Role of Dietary Metabolites in Regulating the Host Immune Response in Gastrointestinal Disease

The host immune response to gastrointestinal (GI) infections, hypersensitivity reactions, or GI cancers comprises numerous pathways that elicit responses on different host cells. Some of these include (1) the stimulation of mast cells via their IgE receptor, (2) the production of antibodies leading to antibody-mediated cytotoxic T/natural killer cell killing, (3) the activation of the complement pathway, and (4) the activation of the adaptive immune response via antigen-presenting cell, T cell, and B cell interactions. Within the plethora of these different responses, several host immune cells represent major key players such as those of myeloid lineage (including neutrophils, macrophages, myeloid-derived suppressor cells) or lymphoid lineage (including T and B cells). In this review, we focus on newly identified metabolites and metabolite receptors that are expressed by either myeloid or lymphoid lineages. Irrespective of their source, these metabolites can in certain instances elicit responses on a wide range of cell types.
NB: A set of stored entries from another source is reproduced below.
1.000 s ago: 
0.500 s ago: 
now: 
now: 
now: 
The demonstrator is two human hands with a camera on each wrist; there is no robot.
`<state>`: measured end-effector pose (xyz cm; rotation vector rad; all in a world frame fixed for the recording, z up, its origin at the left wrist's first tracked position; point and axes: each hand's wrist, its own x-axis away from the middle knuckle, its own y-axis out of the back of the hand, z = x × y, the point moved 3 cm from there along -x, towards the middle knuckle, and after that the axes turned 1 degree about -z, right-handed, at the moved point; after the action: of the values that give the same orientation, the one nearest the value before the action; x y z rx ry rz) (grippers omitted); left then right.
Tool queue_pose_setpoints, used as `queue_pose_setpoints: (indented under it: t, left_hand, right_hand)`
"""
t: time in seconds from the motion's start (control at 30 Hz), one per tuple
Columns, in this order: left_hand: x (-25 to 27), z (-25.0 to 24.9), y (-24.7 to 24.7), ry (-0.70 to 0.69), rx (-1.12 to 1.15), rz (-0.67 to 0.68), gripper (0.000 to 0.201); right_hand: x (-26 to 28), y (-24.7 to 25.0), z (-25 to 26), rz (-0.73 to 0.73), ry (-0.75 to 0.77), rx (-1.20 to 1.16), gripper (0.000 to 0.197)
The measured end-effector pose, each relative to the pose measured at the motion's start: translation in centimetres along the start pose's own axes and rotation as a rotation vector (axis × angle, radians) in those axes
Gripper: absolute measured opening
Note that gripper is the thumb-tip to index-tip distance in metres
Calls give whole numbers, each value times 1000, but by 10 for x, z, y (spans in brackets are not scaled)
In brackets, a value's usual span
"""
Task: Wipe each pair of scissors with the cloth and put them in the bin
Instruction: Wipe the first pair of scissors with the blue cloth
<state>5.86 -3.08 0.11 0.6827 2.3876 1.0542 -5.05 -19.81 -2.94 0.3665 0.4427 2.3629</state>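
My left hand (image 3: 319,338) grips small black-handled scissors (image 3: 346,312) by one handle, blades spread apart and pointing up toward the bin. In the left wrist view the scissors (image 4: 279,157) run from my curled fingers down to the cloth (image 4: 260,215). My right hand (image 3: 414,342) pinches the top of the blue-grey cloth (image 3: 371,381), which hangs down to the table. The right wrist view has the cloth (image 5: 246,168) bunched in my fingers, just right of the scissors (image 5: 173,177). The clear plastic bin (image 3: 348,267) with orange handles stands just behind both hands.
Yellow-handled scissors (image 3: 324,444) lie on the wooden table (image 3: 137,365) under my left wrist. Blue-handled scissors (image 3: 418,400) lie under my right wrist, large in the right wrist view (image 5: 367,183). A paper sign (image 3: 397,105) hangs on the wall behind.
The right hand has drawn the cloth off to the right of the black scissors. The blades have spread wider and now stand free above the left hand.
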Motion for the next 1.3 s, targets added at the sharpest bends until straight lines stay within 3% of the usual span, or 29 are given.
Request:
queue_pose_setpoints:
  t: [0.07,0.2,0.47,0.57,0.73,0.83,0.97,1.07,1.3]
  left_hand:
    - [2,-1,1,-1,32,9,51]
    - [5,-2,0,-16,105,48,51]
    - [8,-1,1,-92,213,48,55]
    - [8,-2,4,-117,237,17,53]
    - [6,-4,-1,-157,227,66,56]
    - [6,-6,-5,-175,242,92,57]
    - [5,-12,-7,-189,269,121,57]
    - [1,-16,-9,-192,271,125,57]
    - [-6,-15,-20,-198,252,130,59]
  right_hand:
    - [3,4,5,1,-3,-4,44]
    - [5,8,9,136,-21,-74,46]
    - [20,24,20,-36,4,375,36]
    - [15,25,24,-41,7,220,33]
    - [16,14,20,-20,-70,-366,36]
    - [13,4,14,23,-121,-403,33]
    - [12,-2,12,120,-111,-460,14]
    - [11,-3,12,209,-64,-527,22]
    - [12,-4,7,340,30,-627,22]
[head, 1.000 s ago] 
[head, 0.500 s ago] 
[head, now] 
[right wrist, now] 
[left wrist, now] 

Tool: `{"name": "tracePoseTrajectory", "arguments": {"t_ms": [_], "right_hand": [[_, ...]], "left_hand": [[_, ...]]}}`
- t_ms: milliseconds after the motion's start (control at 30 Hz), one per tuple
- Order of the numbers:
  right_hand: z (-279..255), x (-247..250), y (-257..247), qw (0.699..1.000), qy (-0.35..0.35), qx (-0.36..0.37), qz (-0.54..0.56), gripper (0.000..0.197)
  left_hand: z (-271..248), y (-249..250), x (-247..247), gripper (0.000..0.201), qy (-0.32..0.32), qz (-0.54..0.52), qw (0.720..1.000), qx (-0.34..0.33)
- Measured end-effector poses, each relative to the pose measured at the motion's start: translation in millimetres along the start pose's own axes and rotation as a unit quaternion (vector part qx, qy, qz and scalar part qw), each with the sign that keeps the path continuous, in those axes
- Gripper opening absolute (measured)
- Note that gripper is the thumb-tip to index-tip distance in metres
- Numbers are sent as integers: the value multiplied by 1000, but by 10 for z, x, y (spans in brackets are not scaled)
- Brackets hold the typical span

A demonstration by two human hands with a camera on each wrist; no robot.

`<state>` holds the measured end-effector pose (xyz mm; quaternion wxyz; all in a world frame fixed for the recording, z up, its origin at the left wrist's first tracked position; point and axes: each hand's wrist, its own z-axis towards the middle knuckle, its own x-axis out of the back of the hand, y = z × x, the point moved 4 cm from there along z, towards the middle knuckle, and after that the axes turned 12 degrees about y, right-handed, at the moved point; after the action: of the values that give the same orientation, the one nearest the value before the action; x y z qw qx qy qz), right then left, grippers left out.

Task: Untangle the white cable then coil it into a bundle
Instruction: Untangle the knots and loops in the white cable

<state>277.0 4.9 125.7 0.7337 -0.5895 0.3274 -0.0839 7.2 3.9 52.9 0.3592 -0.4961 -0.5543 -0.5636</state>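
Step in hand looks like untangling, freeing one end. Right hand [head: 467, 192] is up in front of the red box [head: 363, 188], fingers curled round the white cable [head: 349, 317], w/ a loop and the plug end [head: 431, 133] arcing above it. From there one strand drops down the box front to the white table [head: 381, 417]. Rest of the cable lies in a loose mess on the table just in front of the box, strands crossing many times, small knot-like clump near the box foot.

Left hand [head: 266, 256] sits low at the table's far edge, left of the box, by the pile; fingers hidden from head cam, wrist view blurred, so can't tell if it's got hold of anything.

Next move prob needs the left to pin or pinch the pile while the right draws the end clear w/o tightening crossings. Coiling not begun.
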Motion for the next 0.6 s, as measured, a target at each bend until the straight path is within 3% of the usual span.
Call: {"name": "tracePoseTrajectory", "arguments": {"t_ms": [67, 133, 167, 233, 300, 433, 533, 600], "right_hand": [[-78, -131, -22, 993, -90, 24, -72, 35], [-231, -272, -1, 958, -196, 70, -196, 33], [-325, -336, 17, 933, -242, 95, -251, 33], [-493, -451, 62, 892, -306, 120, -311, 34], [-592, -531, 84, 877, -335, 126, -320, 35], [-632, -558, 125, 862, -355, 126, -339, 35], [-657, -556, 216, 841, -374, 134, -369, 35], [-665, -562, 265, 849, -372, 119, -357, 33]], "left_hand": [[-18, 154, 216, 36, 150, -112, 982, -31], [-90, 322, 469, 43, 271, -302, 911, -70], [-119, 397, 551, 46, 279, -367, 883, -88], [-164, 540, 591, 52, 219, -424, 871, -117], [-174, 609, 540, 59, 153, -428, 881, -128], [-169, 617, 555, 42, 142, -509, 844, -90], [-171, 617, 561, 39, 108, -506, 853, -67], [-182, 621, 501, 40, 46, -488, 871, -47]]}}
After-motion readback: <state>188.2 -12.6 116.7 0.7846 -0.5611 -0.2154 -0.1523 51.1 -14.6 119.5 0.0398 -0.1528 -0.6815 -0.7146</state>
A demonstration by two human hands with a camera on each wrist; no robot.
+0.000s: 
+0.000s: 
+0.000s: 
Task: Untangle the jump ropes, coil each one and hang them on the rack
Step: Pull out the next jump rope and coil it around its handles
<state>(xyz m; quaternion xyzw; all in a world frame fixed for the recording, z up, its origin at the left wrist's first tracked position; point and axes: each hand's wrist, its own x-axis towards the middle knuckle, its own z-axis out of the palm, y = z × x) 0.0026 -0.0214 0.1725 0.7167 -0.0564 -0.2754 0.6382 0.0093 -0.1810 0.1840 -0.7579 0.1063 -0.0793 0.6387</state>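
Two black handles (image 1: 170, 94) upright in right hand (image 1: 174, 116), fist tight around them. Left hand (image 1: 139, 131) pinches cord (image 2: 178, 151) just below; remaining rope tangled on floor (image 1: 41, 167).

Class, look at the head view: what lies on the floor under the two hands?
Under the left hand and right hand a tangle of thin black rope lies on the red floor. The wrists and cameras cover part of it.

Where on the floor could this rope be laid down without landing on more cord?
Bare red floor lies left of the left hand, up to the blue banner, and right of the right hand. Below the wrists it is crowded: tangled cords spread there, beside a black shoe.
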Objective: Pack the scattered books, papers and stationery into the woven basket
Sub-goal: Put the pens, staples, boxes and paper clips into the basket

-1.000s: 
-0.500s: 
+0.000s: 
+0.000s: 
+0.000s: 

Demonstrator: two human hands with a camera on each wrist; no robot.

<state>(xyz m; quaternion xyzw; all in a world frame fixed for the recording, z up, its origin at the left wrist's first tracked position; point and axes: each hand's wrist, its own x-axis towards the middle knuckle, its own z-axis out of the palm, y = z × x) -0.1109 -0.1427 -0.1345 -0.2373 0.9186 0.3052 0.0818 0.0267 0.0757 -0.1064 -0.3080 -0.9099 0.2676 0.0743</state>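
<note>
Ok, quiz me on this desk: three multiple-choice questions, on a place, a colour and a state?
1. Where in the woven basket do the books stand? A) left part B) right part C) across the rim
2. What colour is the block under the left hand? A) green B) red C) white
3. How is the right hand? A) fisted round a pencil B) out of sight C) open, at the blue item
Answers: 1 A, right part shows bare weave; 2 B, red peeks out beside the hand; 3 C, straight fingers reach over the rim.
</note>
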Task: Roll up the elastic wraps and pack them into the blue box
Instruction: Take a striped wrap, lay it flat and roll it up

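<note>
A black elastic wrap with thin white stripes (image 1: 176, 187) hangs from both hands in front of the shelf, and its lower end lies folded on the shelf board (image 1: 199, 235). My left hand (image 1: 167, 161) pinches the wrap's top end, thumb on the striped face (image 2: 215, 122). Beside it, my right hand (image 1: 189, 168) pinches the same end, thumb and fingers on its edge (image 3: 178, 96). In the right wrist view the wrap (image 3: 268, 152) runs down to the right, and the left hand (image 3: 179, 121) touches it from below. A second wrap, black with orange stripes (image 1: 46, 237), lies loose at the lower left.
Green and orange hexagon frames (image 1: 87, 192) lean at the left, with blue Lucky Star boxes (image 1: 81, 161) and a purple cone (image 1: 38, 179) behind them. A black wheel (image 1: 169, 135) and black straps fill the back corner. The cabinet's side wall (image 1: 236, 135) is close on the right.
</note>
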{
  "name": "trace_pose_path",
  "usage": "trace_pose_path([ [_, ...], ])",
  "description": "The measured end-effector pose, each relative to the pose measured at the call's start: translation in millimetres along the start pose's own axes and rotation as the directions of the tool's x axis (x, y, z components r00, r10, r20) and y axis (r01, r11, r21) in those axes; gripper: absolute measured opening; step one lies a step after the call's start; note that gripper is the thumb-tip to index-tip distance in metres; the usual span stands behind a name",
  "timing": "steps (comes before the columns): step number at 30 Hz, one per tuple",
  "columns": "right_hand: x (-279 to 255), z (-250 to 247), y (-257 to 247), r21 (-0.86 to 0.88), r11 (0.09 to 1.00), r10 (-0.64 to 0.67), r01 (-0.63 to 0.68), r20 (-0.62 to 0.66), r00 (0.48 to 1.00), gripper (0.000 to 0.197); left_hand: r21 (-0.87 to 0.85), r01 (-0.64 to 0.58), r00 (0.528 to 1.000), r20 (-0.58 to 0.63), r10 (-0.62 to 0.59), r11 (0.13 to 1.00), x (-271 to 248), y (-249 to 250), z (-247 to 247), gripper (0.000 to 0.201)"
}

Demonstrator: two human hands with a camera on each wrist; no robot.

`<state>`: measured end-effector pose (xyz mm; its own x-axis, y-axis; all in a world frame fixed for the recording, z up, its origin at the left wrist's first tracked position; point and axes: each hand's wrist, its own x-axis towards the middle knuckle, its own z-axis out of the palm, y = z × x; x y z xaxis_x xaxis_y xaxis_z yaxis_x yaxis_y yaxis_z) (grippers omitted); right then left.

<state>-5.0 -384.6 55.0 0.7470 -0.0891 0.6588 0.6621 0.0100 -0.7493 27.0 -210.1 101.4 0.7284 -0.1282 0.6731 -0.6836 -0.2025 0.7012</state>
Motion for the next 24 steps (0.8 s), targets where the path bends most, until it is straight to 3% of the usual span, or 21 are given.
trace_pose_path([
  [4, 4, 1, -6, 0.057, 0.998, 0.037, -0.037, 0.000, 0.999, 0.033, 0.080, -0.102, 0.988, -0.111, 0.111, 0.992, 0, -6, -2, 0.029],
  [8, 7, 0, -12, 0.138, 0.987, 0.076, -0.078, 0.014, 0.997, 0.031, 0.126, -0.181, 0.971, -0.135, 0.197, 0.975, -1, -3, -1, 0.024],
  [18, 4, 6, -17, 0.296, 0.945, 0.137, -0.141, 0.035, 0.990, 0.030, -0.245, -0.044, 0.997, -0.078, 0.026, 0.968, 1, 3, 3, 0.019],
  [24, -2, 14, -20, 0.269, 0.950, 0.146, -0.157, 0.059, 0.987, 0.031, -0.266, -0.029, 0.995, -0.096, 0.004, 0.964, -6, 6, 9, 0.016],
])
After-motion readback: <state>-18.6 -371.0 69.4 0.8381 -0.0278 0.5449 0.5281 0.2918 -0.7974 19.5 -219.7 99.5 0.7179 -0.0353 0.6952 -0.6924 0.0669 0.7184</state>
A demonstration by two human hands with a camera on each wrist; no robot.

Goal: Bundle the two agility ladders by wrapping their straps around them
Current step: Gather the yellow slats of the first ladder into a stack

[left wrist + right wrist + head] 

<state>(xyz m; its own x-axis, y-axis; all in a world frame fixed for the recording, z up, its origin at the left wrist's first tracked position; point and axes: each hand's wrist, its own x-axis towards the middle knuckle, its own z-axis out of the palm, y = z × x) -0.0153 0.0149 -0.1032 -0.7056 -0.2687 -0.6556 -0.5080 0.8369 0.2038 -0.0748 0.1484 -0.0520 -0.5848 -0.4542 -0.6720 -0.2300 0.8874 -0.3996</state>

The myeloid-expressed metabolic enzymes and receptors which we will discuss in this review include arginase 2 (Arg2), indoleamine-2,3-dioxygenase 1 (IDO1), hydroxycarboxylic acid receptor 2 (Hcar2; also called GPR109A), and immunoresponsive gene 1 (Irg1). We will also review the role of the lymphoid-expressed metabolite receptor that binds to the sphingosine-1-phosphate (S1P) sphingolipid. Moreover, we will describe the synthesis and metabolism of retinoic acid, and its effect on T cell activation. The review will then discuss the function of these metabolites in the context of GI disease. The review provides evidence that metabolic pathways operate in a disease- and context-dependent manner—either independently or concomitantly—in the GI tract. Therefore, an integrated approach and combinatorial analyses are necessary to devise new therapeutic strategies that can synergistically improve prognoses.